Eine Lehre als Sonnenschutzmechatroniker
05.10.2011 | 16:56 Uhr 2011-10-05T16:56:00+0200
Schwerte.Jugendliche suchen Lehrplätze und Unternehmen suchen Lehrlinge. Dass beide Seite nicht zusammenkommen, macht beide Seite unzufrieden. Deshalb stellt die Initiative US-2 (Unternehmen Starkes Schwerte) die Broschüre vor: „Berufsausbildung und Unternehmen: Zukunft in Schwerte!“
Über ein Drittel der männlichen Jugendlichen wählen aus nur zehn Berufen aus, von den weiblichen Jugendlichen wählt jede zweite einen Beruf aus den Top 10. Spitzenreiter ist bei den Jungen der Kraftfahrzeugmechatroniker und bei den Mädchen die Kauffrau im Einzelhandel, so die Erfahrungen der Unternehmer.
Bei den Jugendlichen mit Migrationshintergrund ist die Konzentration auf eine Handvoll Berufe noch ausgeprägter. Darüber hinaus gehen sie weitaus weniger als die deutschen Jugendlichen in die betriebliche Ausbildung und sind häufig arbeitslos.
Unbekannte Lehrberufe
In der Broschüre stellen die Schwerter Unternehmen nun Berufe vor, die man nicht kennt, und die Firmen, die in diesen Berufen ausbilden. Dazu gehören der Rollladen- und Sonnenschutzmechatroniker, die Bestattungsfachkräfte und die Medientechnologin.
In dem Heft, das in diesem Jahr über STÄRKEN vor Ort gefördert wird, werden 51 Ausbildungsberufe und 67 klein- und mittelständische Arbeitgeber in der Ruhrstadt beschrieben, damit die Jugendlichen und deren Eltern sich kundig machen können und es einfacher bei dem Bewerbungsprozedere haben. Außer den Berufsporträts ist auch über verschiedene Praktikumsmöglichkeiten viel zu lesen wie auch über die Anforderungen der Betriebe an die jeweiligen Bewerber und Bewerberinnen.

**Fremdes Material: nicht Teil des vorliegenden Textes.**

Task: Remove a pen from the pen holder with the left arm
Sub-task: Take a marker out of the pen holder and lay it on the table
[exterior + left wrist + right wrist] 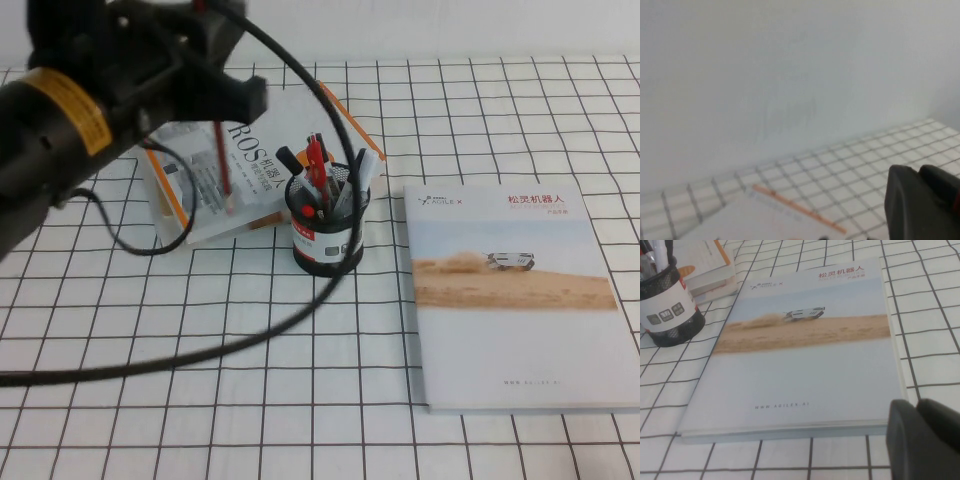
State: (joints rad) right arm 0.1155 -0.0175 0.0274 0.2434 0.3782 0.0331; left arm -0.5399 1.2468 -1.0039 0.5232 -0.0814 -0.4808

Zusätzlich enthält die Broschüre Informationen über ausbildungsunterstützende Angebote. Ein Stadtplan mit Kennzeichnung der Gewerbegebiete und Infos zu den entsprechenden Busverbindungen sollen ebenfalls die Motivation für eine Ausbildung in Schwerte fördern.
Die Broschüre bezieht sich nicht auf aktuell freie Ausbildungsplätze und enthält auch nicht alle Ausbildungsmöglichkeiten und Ausbildungsunternehmen vor, sondern stellt die grundsätzlichen Ausbildungsberufe der Arbeitgeber vor, die sich an dem Heft beteiligen.
Auch im Netz
Die Broschüre wird Donnerstag beim Elternabend vor der Ausbildungsbörse verteilt. Anschließend erhalten die Schulen entsprechende Stückzahlen für den Berufswahlunterricht. Zudem steht das Heft bald unter www.us-2.org und www.kuwebe.de zum Download im Internet.